J’ai souhaité que vous puissiez assister aux séances de travail qui ont été conduites. Je suis désolé que les éclaircissements nécessaires ne vous aient pas été fournis, mais il s’avère que ce code NATINF, nécessaire aux échanges entre ministères, a pour principale finalité de procéder au recensement statistique, afin de rendre possible le travail sur les infractions constatées et traitées. Son absence ne constitue donc pas un obstacle juridique, en tout cas au regard des éléments qui nous sont fournis.
Je vous vois très perplexe : je m’exprimerai cette fois au conditionnel pour vous redire que l’absence de ce code ne serait pas un obstacle juridique à la constatation des infractions ni à leur poursuite.
En revanche, ce code NATINF est nécessaire à l’établissement de statistiques sur la poursuite et le traitement des infractions. Cela a justifié la tenue d’une première réunion de travail entre le ministère des outre-mer et le ministère de la justice, qui a traité de cette taxe routière créée à Saint-Martin. À cette occasion, il a été établi que le travail informatique allait s’articuler entre nos applications, qui constatent les infractions, et celles qui procèdent au recouvrement des amendes et qui, comme vous le savez, relèvent plutôt du ministère du budget.
Aussi, je le répète, l’absence du code NATINF ne constitue-t-il pas, normalement, un obstacle juridique à la constatation et à la répression des infractions.
M. Daniel Gibbes. J’entends bien votre réponse, mais il me semblait que l’utilisation de ce code NATINF était subordonnée à la création d’un logiciel. C’est en raison de l’absence de ce logiciel que l’on ne peut, aujourd’hui, appliquer la réglementation.
Mme Christiane Taubira , garde des sceaux. Sous réserve d’une ultime vérification, je vous confirme que les infractions peuvent être constatées et poursuivies. N’avez-vous pu mettre en oeuvre aucun constat ni engager aucune poursuite depuis l’entrée en vigueur de la loi ?

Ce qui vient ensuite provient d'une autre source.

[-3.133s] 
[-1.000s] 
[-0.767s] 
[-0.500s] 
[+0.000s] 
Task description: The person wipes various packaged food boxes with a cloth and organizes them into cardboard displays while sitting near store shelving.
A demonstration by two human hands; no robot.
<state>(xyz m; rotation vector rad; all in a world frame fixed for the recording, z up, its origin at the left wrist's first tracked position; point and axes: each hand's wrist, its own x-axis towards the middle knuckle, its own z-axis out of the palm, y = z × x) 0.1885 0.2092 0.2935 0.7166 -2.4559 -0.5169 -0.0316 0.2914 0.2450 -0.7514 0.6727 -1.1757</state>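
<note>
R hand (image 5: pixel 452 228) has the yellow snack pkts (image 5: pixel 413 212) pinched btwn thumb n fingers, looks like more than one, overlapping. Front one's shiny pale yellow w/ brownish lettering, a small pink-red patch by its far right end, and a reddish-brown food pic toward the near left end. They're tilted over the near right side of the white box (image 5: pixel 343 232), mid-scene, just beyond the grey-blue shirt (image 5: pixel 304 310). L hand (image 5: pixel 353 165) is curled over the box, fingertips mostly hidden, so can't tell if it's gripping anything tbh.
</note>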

M. Daniel Gibbes. Pas la moindre.
Mme Christiane Taubira , garde des sceaux. Il existe toutefois d’autres délits routiers à Saint-Martin, qui peuvent être constatés et poursuivis. Selon les mêmes procédures, l’infraction nouvelle créée en 2010 doit pouvoir être pareillement constatée et poursuivie. Mais je suis portée, a priori , à faire confiance aux élus, qui sont sur le terrain et constatent les choses. Si les éléments qui m’ont été fournis par l’administration centrale et vérifiés par le cabinet semblent formels, et me conduisent à vous affirmer cela, je vous indique toutefois, compte tenu de votre perplexité, que je procéderai personnellement à une ultime vérification pour déterminer la difficulté pratique éventuelle à laquelle vous seriez confrontés, car il n’est évidemment pas supportable d’envisager que des personnes en infraction bénéficient de cette impunité. Je vous en rendrai compte très rapidement.